Gupta has denied wrongdoing, and has not been charged criminally. So far, he has only been named in an administrative civil proceeding by the US regulator Securities and Exchange Commission (SEC).
Testifying before a New York court on Wednesday in the biggest insider trading trial in the US in decades, Blankfein said Gupta violated the firm's confidentiality in discussing the possibility that it might acquire a commercial bank like Wachovia or an insurance company like AIG.
A prosecutor played for Blankfein a recording of a July 29, 2008 phone conversation-secretly recorded by the FBI, in which Gupta tells Sri Lankan born Galleon hedge fund founder Rajaratnam that the Goldman board had discussed such a possibility.
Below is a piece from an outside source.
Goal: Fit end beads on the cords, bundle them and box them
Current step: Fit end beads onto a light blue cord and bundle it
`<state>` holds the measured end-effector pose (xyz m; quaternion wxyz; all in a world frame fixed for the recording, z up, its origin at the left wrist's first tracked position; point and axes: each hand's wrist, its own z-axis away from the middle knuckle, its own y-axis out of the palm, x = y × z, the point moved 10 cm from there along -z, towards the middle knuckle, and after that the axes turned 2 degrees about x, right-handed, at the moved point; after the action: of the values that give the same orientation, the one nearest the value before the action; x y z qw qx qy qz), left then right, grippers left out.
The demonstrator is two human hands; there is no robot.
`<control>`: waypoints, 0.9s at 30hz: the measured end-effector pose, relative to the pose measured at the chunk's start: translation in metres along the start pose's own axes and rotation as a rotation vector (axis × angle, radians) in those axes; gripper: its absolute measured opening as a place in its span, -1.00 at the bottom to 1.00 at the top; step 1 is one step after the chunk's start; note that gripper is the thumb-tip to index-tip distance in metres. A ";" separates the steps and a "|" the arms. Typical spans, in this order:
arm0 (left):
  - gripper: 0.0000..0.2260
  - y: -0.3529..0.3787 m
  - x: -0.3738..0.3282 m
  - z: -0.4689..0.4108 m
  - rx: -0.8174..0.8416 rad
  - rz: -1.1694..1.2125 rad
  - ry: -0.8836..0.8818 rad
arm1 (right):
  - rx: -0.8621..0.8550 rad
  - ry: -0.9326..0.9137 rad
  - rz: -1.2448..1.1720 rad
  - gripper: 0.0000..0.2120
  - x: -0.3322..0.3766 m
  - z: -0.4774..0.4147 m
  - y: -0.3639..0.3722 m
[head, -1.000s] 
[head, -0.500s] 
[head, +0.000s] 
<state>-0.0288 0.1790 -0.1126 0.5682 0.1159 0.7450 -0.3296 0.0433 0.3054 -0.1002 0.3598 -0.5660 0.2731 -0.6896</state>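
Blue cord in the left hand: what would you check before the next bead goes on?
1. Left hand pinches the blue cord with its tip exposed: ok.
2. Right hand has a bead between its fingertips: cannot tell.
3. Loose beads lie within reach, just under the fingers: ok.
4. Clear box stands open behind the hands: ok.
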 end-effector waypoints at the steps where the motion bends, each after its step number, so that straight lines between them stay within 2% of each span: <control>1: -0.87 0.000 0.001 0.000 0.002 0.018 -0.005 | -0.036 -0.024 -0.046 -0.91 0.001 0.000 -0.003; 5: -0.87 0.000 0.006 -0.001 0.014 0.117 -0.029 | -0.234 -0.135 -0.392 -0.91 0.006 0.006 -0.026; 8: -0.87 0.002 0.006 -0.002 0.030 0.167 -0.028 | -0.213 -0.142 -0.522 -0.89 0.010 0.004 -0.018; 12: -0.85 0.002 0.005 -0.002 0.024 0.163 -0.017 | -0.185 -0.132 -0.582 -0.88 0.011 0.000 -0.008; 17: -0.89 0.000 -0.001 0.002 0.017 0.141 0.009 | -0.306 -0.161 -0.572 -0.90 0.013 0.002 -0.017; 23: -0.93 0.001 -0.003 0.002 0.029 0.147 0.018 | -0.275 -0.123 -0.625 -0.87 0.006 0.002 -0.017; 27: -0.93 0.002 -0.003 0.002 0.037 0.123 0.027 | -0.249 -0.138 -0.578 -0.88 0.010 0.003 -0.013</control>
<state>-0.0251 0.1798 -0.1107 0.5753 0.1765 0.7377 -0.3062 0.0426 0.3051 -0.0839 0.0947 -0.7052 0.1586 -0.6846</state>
"Did Rajat Gupta violate Goldman Sachs' confidentiality policy?" he asked, referring to the conversation.
"Uh, uh, yes," Blankfein replied. "We didn't want information about our company going outside until the appropriate time."
But lead defence attorney John Dowd noted on cross-examination that there had been considerable public speculation earlier in 2008 about investment banks merging with commercial banks or insurance companies.
Questioned later by the prosecution about media reports, Blankfein said there is a difference between speculation and confidential board discussions.
"Speculation is people trying to guess what a company is going to do. The board knows what the company is going to do," he said.
But he conceded under questioning by Dowd that the firm's code of conduct does not address whether confidential information is the same as "material inside information," the legal standard for insider trading. Prosecutors say Gupta also tipped Rajaratnam to other key developments in 2008, including a $5-billion investment in Goldman by Warren Buffett's Berkshire Hathaway Berkshire.
Meanwhile, Gupta, invoked his Fifth Amendment right not to incriminate himself when the SEC wanted to question him, a prosecutor said.